Stadion pod Bijelim brijegom (), also known as HŠK Zrinjski Stadium, is a City of Mostar owned association football stadium, located in the city of Mostar, Bosnia and Herzegovina. The venue is currently home of HŠK Zrinjski Mostar. Today it has a capacity of 9,000 seats.

Location
The stadium is situated in the city's center, in the neighborhood of Bijeli Brijeg, on the west bank of the Neretva river.

History
The stadium was built in 1958 with the public subsidies, and volunteering construction works by all denizens of Mostar, particularly students, and it served as the home ground of Velež Mostar during SFR Yugoslavia era. During the Bosnian War, between 1992 and 1995, and in particular subsequent incitement of Croat-Bosniak hostilities, the city of Mostar was effectively split to two parts, western (Croat) and eastern (Bosniak), divided around the river Neretva.

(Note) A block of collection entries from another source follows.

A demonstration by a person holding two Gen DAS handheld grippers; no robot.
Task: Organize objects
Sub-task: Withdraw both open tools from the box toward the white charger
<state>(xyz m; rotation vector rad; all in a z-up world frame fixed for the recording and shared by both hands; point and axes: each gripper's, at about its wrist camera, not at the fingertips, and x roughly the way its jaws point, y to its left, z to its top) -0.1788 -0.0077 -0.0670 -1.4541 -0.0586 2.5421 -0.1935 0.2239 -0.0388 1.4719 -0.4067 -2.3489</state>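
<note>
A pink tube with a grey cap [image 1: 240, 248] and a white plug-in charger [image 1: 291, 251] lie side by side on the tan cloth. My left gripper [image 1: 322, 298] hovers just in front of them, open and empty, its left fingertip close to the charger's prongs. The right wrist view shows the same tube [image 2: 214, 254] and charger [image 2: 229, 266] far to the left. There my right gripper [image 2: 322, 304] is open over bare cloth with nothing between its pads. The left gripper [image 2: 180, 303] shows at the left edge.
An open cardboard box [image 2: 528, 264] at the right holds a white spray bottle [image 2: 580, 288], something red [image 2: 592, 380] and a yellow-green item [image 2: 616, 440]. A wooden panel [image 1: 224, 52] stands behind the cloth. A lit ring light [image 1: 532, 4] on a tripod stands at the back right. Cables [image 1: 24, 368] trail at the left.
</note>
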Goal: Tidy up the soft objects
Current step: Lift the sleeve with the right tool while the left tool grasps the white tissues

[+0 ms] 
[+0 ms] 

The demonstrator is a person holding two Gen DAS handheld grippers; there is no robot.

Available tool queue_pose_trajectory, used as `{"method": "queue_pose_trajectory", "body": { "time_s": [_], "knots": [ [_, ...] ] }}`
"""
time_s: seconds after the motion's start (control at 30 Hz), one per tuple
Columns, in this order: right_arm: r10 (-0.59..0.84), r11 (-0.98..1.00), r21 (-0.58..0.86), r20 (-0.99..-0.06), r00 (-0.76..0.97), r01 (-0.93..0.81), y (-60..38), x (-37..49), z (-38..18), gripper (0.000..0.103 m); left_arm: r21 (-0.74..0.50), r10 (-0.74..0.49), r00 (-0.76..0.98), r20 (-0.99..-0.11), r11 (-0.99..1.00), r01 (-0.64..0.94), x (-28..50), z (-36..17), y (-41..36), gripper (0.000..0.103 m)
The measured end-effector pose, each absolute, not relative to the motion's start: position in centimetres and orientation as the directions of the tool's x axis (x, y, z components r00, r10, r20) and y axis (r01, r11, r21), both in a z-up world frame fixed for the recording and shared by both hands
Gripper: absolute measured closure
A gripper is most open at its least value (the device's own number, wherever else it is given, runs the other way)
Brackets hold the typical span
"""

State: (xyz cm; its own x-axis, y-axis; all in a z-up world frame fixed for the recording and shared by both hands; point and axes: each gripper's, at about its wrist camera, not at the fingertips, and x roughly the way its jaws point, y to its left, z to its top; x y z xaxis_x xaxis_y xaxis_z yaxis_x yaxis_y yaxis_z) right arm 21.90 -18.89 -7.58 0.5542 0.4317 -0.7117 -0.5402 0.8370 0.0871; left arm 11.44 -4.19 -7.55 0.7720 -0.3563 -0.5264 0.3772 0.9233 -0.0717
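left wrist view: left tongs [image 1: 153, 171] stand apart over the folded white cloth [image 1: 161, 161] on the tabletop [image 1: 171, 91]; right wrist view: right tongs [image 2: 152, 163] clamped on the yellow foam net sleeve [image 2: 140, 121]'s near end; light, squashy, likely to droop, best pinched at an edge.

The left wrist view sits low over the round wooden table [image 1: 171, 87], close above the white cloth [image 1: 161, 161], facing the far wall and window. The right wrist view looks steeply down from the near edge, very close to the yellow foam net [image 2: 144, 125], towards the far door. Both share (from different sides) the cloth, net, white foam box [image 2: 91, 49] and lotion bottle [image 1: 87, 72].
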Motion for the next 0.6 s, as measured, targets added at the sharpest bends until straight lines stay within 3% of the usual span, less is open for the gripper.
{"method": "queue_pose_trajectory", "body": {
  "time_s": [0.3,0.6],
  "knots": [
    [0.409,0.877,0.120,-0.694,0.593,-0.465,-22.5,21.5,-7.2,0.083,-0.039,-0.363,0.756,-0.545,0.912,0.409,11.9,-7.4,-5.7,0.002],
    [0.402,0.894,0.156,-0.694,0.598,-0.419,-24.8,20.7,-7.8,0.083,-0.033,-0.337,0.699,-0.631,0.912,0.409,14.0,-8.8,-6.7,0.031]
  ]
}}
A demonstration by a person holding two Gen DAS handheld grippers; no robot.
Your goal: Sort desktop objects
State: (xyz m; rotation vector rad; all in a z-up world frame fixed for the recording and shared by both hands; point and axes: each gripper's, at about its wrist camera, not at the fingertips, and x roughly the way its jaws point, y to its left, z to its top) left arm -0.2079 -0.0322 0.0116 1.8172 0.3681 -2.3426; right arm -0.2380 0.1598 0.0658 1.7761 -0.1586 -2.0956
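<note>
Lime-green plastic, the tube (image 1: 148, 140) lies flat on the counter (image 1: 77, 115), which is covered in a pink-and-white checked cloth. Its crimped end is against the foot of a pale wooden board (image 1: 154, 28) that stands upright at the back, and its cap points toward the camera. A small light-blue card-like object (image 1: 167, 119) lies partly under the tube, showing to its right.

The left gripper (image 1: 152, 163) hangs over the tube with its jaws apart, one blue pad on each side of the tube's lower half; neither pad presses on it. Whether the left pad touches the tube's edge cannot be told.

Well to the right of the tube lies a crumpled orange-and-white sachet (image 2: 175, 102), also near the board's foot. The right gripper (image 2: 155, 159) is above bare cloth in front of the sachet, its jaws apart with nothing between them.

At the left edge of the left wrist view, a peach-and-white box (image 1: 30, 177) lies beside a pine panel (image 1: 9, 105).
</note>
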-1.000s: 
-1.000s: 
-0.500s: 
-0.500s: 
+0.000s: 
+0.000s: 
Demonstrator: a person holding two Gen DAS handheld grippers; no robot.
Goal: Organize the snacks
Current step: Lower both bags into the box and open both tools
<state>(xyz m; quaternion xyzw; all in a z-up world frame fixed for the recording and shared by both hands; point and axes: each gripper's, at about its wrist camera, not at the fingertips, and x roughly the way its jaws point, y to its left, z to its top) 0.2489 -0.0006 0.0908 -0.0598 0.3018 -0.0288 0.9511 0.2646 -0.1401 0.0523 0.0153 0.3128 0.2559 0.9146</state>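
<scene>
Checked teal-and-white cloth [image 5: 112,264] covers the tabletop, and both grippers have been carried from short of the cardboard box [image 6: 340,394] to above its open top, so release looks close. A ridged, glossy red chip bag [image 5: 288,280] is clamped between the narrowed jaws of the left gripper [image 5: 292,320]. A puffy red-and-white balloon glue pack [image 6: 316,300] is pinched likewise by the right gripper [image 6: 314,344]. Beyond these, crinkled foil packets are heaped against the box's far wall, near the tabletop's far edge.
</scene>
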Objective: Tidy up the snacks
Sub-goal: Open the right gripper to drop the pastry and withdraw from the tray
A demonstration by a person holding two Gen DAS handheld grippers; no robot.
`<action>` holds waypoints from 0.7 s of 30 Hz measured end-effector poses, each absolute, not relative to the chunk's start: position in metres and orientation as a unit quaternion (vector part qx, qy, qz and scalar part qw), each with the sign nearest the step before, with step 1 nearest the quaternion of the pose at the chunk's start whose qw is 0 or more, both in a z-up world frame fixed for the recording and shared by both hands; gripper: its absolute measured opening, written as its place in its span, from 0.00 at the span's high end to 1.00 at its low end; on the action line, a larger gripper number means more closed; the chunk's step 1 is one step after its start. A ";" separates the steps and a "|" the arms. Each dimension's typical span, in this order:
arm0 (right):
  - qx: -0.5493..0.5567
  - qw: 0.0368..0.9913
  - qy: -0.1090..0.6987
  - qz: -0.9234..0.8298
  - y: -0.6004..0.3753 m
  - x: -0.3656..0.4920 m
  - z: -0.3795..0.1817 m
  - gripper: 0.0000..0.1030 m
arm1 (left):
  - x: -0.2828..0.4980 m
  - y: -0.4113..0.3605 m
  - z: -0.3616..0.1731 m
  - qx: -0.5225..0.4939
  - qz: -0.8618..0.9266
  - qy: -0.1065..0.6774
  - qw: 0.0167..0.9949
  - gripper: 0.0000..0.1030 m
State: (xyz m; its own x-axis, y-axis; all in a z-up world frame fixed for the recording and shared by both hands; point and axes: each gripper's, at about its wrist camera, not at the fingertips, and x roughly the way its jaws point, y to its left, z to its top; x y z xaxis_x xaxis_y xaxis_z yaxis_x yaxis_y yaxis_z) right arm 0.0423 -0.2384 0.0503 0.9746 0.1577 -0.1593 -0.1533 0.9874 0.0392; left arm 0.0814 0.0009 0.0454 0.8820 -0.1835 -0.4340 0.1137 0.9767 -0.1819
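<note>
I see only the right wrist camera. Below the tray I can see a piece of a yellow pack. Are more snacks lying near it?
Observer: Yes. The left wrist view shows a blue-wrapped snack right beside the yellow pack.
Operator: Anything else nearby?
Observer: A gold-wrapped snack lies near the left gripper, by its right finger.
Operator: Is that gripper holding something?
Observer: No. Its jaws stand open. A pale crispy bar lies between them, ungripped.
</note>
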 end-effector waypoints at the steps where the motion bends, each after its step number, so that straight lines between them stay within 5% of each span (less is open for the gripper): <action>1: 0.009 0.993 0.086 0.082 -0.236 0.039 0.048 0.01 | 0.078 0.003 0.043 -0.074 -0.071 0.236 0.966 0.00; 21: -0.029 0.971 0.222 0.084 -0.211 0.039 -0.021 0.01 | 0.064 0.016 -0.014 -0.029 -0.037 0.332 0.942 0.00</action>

The stadium sustained heavy damage during the war, while conflicting ideologies and interests were conveyed from the war times into the post-war era, evidenced in continuous and steady political divisiveness in the city of Mostar, among other, in issues of territorial and ownership disputes. Such political ambiance showed in the forced eviction of FK Velež Mostar from its traditional home-ground of stadium Pod Bijelim Brijegom, and subsequent political and public disputes over stadium usurpation by another club, emerging in the city at the beginning of the war in 1992, namely HŠK Zrinjski Mostar, one of three city's ethno-national football organizations banned by the former Yugoslav government immediately after the World War II. From that moment onward stadium serves solely as the home ground of Zrinjski Mostar. 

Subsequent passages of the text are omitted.